Lors du programme ERASMUS+ ont été rencontrées des équipes travaillant sur plusieurs sites confisqués et socialement attribués à Gênes : association « pas-à-pas » au service de l’intégration par l’apprentissage de la langue, la Fondation Gigi Ghirotti œuvrant en matière de traitement de la douleur et des soins palliatifs, CicloRiparo ; atelier participatif pour la réparation et promotion du vélo, EnigMalavita, escape room dédié à la sensibilisation sur criminalité organisée, Auxilium, fondation engagée auprès des plus démuni.es (personnes sans domicile, personnes étrangères demandeuses d’asile, personnes vivant avec le VIH, victimes du système prostitutionnel, familles en difficulté).

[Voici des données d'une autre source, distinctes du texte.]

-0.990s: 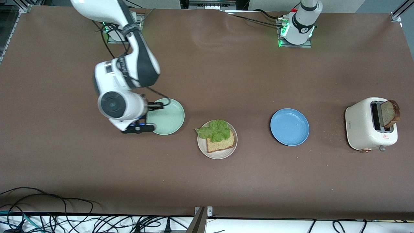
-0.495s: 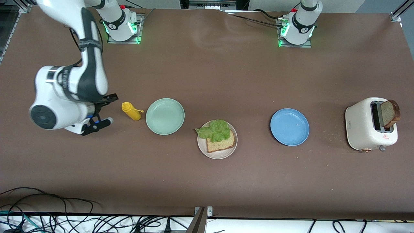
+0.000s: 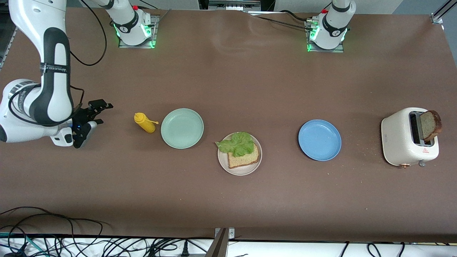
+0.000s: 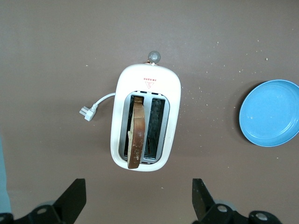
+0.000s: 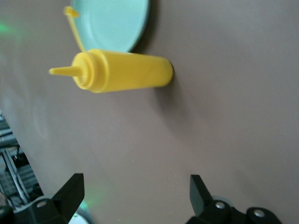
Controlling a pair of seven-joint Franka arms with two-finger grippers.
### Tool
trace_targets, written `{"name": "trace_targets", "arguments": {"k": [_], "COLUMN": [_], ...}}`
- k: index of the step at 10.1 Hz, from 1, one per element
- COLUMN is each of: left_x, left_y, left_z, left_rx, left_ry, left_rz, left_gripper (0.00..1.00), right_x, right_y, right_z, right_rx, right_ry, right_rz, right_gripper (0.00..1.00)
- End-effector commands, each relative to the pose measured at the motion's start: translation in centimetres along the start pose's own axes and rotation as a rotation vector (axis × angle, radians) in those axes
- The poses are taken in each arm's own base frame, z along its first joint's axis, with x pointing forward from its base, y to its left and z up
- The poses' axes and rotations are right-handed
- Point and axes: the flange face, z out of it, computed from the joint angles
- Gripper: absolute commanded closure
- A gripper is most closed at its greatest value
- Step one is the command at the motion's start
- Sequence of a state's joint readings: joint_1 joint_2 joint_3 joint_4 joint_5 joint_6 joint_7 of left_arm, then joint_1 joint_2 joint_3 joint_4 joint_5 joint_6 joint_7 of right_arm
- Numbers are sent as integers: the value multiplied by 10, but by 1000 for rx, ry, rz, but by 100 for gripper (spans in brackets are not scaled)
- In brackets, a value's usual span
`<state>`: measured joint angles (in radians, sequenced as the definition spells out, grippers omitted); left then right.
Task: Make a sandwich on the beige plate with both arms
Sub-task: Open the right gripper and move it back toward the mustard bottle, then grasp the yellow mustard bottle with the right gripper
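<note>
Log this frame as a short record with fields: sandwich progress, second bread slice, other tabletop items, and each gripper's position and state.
sandwich progress: one bread slice on the beige plate, lettuce leaf on top; no top slice
second bread slice: standing in a slot of the toaster, slice sticking out
other items: mint-green plate, blue plate, yellow squeeze bottle upright beside the mint-green plate
right gripper: open, holding nothing, over bare table at the right arm's end
left gripper: open, holding nothing, above the toaster
</note>
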<state>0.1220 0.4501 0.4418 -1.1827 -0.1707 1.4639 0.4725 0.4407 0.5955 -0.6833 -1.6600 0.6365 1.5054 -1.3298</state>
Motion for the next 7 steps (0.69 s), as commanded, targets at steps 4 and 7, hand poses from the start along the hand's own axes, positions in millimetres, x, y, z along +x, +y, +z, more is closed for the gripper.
{"name": "trace_targets", "arguments": {"k": [4, 7], "left_x": [-3, -3], "left_y": [2, 2], "left_z": [-2, -2], "left_rx": [-27, -27], "left_ry": [4, 4], "left_rz": [17, 17], "left_gripper": [0, 0], "right_x": [-5, -8], "right_y": [37, 59], "right_z": [48, 99], "right_rx": [154, 234], "right_ry": [356, 544], "right_rz": [-461, -647], "right_gripper": [0, 0]}}
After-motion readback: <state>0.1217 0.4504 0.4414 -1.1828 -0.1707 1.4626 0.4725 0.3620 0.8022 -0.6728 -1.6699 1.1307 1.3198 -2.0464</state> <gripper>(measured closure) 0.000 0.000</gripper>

A noter que sur chaque site est apposé une plaque précisant la confiscation et attribution sociale.

 

Participaient au programme :

  • Fabrice Rizzoli, Docteur en sciences politiques, enseignant à Sciences Po Paris et à l’HEIP, Président et co-fondateur de l’association Crim’HALT ;
  • Arnaud de Laguiche, Directeur du secteur immobilier, en charge des affectations sociales au sein de l’AGRASC (Agence de gestion et recouvrement des avoirs saisis et confisqués) ;
  • Françoise Delvoye, Présidente de la Branche Logement de la Fédération Nationale Habitat et Humanisme, ex Présidente d’Habitat et Humanisme Nord-Pas-de-Calais ;
  • Philippe Lacroix, Chargé de mission au Haut Comité pour le Droit au Logement ;
  • Delphine Jarraud, Déléguée générale de l’Amicale du Nid ;
  • Bertrand Lapostolet, Dirigeant de la foncière solidaire SNL-Prologues ;
  • Michèle Attar, Vice-présidente de l’association Aurore et ancienne directrice générale de Toit et Joie (Poste Habitat) ;
  • Etienne Fabris, Dirigeant du GIE la Ville Autrement ;
  • Eva Soneville, Juriste en droit franco-italien, auteure d’un mémoire sur l’usage social des biens confisqués, une analyse comparée entre l’Italie et la France
  • Martin Fort, Journaliste indépendant, auteur de plusieurs articles sur l’usage social des biens confisqués
  • Victor le Boisselier, Journaliste en Sicile, couvre notamment les sujets liés à la mafia ainsi qu’à l’antimafia.